_EXERCISE REQUIREMENTS_
An exact copy of the listing below is the answer, with the pictures removed.

_RECORDED DATA_

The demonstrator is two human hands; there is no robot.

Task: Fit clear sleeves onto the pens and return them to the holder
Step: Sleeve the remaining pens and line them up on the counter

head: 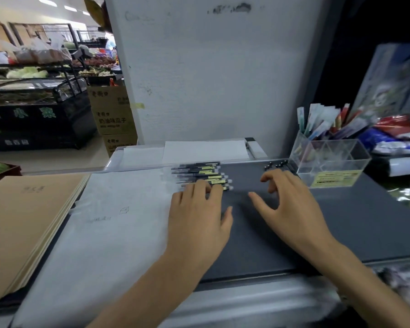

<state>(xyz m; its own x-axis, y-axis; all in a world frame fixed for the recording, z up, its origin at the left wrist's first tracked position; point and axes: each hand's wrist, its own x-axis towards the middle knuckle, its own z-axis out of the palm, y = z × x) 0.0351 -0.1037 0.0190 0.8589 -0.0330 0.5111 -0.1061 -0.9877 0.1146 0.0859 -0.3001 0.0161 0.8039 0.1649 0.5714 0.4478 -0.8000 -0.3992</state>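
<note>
Mid-frame, the pens [200, 175] lie bunched under the left hand [197, 217], fingers spread flat; the right hand [286, 201] hovers loosely open, empty; light, slick, roll-prone, best pinched mid-barrel

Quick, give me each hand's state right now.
Left hand: open, fingertips resting on the pens, gripping none.
Right hand: open, fingers curled, holding nothing.
</note>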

_ANSWER BOX_
The demonstrator is two human hands; there is no robot.

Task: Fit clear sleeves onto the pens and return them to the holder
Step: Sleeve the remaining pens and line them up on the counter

head: 

<state>(xyz m; its own x-axis, y-axis; all in a world frame fixed for the recording, z up, its origin at the left wrist's first tracked position; point and axes: each hand's wrist, its own x-axis towards the middle knuckle, its own z-axis out of the palm, y = z × x) 0.0351 -0.1037 0.0190 0.8589 -0.0330 0.5111 -0.1061 -0.9877 0.1146 0.0859 -0.3001 0.0161 0.8039 0.1649 0.5714 0.4478 -0.8000 -0.3992</state>
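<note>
Mid-frame, the pens [200, 175] lie bunched under the left hand [197, 217], fingers spread flat; the right hand [286, 201] hovers loosely open, empty; light, slick, roll-prone, best pinched mid-barrel

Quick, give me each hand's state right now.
Left hand: open, fingertips resting on the pens, gripping none.
Right hand: open, fingers curled, holding nothing.
</note>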

Nothing further is needed for the answer.